We attack the question from any and all angles. We are constructively challenged by our peers. Only then do these accepted scientific findings make it into a textbook or become mainstream “facts”. There are years of hard work before a good idea truly receives its merit.
Hopefully now you can appreciate the true weight behind those words… “Well, it depends…”
When we test ideas about questions with unknown answers, we are truly touching the edge of knowledge; a fuzzy place to be. With every experiment we do, we avoid saying “always” or “never” because we know we haven’t reached complete understanding and we must leave open that space for continued exploration. The work is never done.
We don’t always do research to do anything “useful” but simply to understand how the world works. But that IS useful. I saw a Wired video the other day where Rhett Allain was discussing why the government should fund “useless” science.

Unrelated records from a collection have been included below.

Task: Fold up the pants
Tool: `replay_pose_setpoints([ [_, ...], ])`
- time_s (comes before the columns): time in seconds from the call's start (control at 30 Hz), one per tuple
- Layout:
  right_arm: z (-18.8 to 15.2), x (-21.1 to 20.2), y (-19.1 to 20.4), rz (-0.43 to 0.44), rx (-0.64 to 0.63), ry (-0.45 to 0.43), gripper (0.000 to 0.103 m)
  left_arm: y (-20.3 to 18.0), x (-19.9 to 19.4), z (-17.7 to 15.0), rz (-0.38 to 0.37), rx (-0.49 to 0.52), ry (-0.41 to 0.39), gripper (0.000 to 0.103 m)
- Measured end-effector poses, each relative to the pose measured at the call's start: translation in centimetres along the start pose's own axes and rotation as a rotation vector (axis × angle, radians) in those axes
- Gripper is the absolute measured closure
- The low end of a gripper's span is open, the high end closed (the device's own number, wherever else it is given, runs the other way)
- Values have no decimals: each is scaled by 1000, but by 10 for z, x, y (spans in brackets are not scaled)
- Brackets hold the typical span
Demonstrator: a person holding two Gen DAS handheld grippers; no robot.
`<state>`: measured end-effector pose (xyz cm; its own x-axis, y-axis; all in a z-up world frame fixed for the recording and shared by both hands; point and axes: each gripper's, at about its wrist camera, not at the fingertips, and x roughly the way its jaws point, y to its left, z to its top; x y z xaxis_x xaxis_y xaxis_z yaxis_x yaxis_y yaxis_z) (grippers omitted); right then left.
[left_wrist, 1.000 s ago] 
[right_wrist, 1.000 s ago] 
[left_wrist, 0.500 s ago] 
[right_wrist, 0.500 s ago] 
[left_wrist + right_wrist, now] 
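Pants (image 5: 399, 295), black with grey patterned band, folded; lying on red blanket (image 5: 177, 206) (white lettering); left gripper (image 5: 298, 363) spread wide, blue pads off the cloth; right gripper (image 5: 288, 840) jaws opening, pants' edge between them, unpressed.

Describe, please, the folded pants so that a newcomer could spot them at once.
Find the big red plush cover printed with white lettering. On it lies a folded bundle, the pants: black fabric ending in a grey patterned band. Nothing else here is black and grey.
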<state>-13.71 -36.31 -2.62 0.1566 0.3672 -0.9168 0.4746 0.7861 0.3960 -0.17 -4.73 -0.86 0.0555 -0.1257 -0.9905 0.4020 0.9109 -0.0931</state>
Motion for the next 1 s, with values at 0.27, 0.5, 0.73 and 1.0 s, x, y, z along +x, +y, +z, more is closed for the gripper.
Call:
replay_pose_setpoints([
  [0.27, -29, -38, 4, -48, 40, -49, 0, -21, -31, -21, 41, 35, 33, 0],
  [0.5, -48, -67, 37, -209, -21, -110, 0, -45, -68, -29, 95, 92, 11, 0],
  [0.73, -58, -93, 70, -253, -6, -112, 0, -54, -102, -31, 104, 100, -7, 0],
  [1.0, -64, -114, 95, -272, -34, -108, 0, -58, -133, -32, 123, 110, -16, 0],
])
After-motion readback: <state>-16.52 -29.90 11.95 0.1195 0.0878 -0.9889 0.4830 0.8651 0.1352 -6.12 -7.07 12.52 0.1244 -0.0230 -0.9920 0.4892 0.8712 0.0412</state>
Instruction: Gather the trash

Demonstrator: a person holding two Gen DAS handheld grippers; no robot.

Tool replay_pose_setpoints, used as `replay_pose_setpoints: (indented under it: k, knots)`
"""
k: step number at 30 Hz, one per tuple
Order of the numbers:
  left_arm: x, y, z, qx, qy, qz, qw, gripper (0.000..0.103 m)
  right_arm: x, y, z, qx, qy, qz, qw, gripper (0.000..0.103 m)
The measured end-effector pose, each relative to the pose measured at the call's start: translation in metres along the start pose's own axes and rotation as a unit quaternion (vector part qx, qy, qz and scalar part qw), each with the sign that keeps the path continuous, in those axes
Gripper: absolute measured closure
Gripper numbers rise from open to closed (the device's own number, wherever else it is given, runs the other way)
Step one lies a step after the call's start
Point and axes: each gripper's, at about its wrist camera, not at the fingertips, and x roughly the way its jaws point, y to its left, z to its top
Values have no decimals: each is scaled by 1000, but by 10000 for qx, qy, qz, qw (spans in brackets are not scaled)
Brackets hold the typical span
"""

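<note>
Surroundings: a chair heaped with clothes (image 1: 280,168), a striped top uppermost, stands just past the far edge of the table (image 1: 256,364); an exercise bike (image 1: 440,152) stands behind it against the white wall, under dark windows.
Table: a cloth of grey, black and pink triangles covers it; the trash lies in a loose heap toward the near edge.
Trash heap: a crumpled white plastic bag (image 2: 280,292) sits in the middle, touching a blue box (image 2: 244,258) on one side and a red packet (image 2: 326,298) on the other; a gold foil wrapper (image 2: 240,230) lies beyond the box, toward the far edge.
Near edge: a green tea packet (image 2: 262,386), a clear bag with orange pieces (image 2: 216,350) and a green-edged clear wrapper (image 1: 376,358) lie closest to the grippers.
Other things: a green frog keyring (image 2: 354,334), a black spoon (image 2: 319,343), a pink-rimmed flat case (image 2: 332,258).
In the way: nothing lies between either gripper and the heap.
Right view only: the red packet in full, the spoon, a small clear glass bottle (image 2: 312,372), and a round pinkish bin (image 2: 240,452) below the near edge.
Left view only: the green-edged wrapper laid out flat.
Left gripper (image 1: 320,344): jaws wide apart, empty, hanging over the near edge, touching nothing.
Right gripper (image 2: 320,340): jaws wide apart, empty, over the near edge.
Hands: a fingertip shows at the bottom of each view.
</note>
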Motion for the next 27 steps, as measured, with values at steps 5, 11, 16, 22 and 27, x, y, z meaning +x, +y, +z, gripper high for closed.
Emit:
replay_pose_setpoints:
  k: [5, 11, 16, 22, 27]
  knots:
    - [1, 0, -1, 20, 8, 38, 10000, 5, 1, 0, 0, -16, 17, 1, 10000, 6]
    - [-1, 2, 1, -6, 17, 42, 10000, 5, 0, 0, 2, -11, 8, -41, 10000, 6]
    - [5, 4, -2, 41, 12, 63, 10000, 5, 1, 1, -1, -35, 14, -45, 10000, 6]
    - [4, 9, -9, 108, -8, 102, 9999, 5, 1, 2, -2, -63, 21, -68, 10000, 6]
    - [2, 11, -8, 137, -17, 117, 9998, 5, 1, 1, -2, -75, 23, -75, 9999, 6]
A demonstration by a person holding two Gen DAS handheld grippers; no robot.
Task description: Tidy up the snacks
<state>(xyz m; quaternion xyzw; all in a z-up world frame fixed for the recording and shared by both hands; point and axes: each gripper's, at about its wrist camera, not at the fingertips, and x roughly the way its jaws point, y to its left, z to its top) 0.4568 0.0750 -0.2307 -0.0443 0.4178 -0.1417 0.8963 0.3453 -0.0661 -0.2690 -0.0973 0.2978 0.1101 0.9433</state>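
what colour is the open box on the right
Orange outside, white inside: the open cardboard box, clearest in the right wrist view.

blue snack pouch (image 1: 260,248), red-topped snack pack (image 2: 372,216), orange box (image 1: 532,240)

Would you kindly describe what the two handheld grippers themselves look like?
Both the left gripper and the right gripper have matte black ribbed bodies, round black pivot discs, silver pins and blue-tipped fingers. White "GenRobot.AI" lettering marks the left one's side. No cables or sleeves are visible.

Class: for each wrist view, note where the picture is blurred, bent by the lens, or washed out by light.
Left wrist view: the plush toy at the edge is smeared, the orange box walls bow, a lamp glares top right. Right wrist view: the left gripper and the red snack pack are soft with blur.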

He talks about how, in 1862, James Clerk Maxwell put together equations to explain the relationship between electric and magnetic fields. He predicted the existence of electromagnetic waves. His prediction was later proven by Heinrich Hertz when he built the radio transmitter. When asked what it was useful for, he said “Nothing. Just Science.” Of course, this technology then brought us the wireless telegraph, the TV, and eventually WiFi.
Yes we want to solve the problems and cure diseases. But at a much deeper level, we simply just want to understand how the world works and why it works that way. Why? Because it is and because we are. We exist. That’s why.
We can’t lose sight of the stars, or the spark of curiosity that they bring us.